TO DO. Pictures appear among the records below and must be omitted. Repeat exactly the lines from the line with "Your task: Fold" to the line with "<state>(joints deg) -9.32", both included.

*** THE RECORDS Section Begins ***

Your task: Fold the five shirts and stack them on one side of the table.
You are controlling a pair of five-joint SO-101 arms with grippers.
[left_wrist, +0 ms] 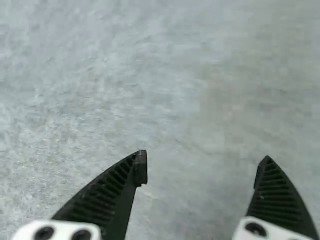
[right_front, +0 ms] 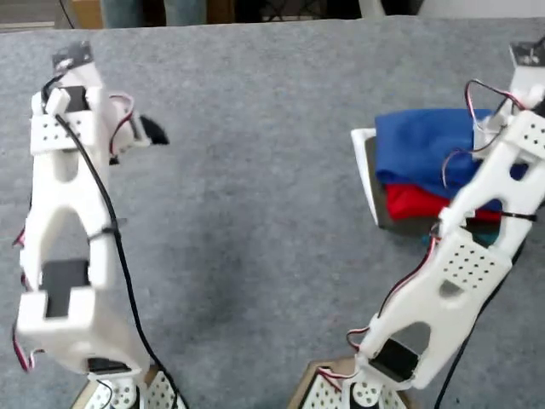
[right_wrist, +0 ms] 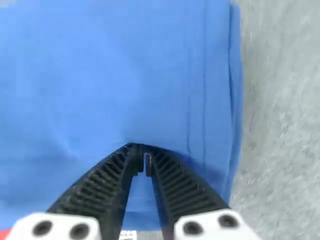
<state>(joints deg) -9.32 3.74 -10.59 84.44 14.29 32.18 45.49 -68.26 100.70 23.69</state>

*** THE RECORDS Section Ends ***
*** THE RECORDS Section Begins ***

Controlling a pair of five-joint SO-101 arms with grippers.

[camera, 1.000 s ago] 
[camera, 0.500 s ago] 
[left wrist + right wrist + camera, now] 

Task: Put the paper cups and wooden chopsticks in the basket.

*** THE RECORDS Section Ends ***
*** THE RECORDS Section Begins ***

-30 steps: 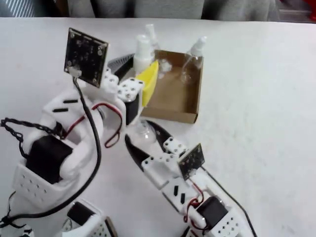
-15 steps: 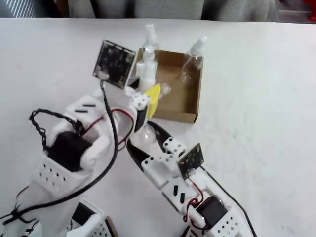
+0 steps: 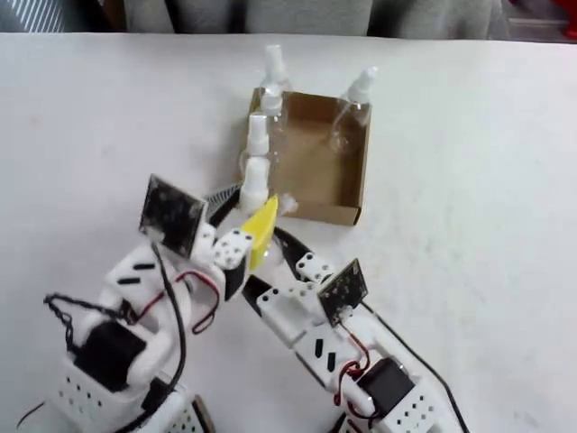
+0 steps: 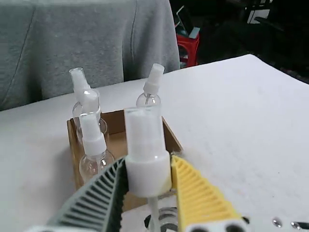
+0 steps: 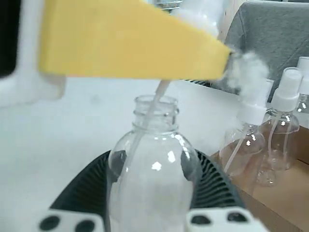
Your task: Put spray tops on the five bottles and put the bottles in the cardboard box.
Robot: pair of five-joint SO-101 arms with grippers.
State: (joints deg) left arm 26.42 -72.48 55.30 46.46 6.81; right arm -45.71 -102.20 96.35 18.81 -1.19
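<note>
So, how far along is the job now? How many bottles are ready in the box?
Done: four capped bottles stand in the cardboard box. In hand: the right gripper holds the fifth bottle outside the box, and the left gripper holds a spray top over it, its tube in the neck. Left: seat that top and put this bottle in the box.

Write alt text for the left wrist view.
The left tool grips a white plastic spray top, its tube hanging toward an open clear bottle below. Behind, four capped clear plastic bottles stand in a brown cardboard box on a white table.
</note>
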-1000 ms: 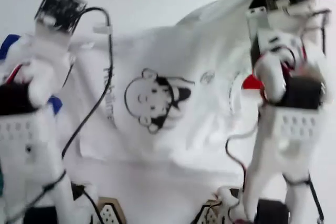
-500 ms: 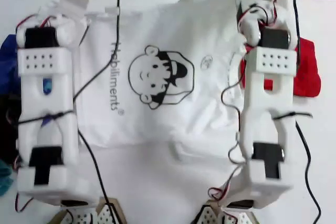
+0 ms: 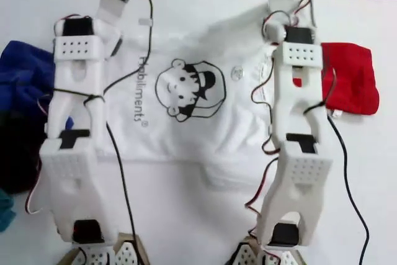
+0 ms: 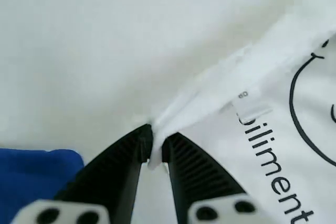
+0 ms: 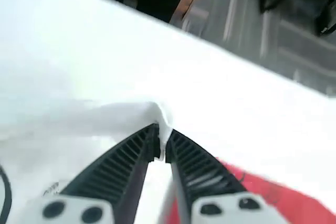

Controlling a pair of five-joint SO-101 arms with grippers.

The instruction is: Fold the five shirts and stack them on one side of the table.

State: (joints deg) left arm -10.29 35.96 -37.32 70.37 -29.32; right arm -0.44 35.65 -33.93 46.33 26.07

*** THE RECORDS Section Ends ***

RESULT FOR THIS EXERCISE.
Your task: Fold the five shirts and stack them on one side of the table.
You are controlling a pair of five-joint SO-101 arms with grippers.
[left_wrist, +0 ms] 
[right_front, +0 ms] 
[right_wrist, +0 ms] 
<state>(joints deg) -9.32 3.74 -10.59 84.44 14.29 32.18 45.49 -68.26 100.70 23.69</state>

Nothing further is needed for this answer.